Subresource Integrity

Problem

Loading scripts and stylesheets from external CDNs introduces a security risk: if the CDN is compromised or serves malicious content, your application executes that code without verification. Users trust your site, but you have no guarantee that external resources remain unchanged. A tampered script can steal user data, inject malware, or compromise your entire application.

Solution

Add cryptographic hashes to script and stylesheet tags to verify third-party resources haven’t been tampered with.
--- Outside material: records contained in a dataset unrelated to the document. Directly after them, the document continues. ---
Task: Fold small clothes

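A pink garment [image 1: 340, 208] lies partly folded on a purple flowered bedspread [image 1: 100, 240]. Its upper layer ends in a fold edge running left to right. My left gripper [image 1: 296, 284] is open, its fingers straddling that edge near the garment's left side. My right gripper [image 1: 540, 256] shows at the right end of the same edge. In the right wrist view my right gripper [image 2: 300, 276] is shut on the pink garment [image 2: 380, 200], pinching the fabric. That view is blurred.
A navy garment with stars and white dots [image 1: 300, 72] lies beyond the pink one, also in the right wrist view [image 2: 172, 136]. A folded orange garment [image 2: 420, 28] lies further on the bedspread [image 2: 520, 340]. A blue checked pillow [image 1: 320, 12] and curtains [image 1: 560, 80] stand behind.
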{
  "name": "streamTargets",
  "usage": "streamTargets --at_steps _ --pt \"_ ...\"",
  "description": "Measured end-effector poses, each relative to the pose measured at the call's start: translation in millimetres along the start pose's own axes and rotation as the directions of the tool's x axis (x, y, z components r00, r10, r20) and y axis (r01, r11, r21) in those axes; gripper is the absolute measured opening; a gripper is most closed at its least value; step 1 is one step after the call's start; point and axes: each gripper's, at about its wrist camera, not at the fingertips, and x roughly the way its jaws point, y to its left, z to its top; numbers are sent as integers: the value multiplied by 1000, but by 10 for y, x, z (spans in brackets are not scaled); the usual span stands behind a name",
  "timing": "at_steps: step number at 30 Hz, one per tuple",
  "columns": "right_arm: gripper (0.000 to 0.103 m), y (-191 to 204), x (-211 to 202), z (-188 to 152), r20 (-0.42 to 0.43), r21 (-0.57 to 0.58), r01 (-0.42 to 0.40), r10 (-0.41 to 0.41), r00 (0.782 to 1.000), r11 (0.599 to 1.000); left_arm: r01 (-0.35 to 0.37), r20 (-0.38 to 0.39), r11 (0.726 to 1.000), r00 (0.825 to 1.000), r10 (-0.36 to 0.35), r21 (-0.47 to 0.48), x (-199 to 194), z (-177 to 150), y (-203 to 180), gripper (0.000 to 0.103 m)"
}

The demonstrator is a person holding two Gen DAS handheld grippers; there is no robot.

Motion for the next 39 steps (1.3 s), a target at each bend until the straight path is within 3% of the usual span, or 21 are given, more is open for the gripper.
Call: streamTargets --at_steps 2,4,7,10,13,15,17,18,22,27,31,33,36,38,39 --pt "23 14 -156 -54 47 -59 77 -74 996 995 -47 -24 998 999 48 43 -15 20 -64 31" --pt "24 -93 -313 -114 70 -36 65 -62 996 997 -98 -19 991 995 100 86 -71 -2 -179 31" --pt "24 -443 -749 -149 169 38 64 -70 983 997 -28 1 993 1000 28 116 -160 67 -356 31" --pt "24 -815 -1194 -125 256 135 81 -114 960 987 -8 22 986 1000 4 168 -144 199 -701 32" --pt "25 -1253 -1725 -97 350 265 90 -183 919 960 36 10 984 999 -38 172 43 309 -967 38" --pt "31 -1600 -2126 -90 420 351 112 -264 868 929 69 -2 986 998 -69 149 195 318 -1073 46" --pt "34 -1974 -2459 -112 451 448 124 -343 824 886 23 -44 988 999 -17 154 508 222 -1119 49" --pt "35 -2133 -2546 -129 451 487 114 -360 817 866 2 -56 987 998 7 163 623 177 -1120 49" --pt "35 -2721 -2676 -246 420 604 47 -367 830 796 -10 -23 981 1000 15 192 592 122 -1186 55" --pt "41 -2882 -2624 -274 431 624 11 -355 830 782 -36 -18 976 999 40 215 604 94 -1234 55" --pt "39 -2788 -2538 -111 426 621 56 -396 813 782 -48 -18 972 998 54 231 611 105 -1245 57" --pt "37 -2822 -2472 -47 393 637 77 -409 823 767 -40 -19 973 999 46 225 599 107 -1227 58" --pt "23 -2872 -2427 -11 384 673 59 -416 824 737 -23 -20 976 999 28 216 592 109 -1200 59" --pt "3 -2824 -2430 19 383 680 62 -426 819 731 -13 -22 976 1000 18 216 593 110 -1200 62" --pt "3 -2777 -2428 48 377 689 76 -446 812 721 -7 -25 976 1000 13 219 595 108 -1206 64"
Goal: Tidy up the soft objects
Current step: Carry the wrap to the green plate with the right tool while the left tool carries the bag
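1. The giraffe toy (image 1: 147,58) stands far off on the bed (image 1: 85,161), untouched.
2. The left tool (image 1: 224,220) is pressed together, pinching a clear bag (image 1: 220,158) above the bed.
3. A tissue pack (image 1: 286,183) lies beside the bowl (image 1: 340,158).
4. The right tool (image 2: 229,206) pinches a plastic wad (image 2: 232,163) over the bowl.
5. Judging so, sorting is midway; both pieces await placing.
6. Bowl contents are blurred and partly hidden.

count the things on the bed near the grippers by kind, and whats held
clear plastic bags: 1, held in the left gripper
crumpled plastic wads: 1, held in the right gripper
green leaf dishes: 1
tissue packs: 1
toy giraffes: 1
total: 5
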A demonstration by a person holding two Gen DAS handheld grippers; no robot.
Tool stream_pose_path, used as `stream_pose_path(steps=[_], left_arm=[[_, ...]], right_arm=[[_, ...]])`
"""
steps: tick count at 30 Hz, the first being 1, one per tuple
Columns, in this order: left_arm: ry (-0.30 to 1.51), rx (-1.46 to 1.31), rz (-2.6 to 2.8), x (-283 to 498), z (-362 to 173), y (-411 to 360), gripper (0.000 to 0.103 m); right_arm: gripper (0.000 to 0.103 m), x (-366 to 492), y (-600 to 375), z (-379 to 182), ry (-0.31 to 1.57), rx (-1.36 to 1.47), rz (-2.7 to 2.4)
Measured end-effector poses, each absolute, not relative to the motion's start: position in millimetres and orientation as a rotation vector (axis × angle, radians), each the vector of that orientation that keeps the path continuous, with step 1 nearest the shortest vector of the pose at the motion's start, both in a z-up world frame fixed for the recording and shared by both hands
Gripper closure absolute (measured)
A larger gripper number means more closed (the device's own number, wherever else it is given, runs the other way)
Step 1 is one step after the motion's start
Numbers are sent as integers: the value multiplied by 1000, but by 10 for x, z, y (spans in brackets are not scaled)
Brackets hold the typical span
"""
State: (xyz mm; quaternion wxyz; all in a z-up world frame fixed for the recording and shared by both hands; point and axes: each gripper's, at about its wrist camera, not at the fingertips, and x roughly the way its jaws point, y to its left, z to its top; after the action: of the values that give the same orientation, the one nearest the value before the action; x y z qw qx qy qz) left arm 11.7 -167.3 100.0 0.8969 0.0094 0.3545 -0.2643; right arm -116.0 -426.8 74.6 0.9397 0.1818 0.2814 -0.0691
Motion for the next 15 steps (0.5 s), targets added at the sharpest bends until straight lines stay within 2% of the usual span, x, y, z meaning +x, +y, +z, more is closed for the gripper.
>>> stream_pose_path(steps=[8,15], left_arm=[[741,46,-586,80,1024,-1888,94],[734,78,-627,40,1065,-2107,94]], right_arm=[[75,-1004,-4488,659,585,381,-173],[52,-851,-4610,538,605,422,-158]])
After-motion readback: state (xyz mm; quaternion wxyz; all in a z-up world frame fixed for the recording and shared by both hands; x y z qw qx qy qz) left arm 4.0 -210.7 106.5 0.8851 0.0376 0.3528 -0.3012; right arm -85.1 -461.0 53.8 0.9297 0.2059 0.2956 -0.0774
This protects against compromised CDNs.

Example

This demonstrates adding cryptographic integrity hashes to external resources to verify they haven’t been tampered with, protecting against compromised CDNs or malicious code injection.

<script
  src="https://cdn.example.com/lib.js"
  integrity="sha384-oqVuAfXRKap7fdgcCY5uykM6+R9GqQ8K/uxy9rx7HNQlGYl1kPzQho1wx4JwY8wC"
  crossorigin="anonymous"
></script>
<!-- Browser verifies file hash before executing - blocks tampered scripts -->

Benefits

• Protects against compromised or malicious CDN content.
• Provides cryptographic verification that resources haven’t been altered.
• Prevents silent injection of malicious code from third-party sources.
• Adds negligible performance overhead for significant security benefit.

Tradeoffs

• Breaks loading if CDN updates the resource without updating the hash.
• Requires generating and maintaining hashes for all external resources.
• Can complicate updates when third-party libraries change.
• Needs careful coordination between resource updates and hash updates.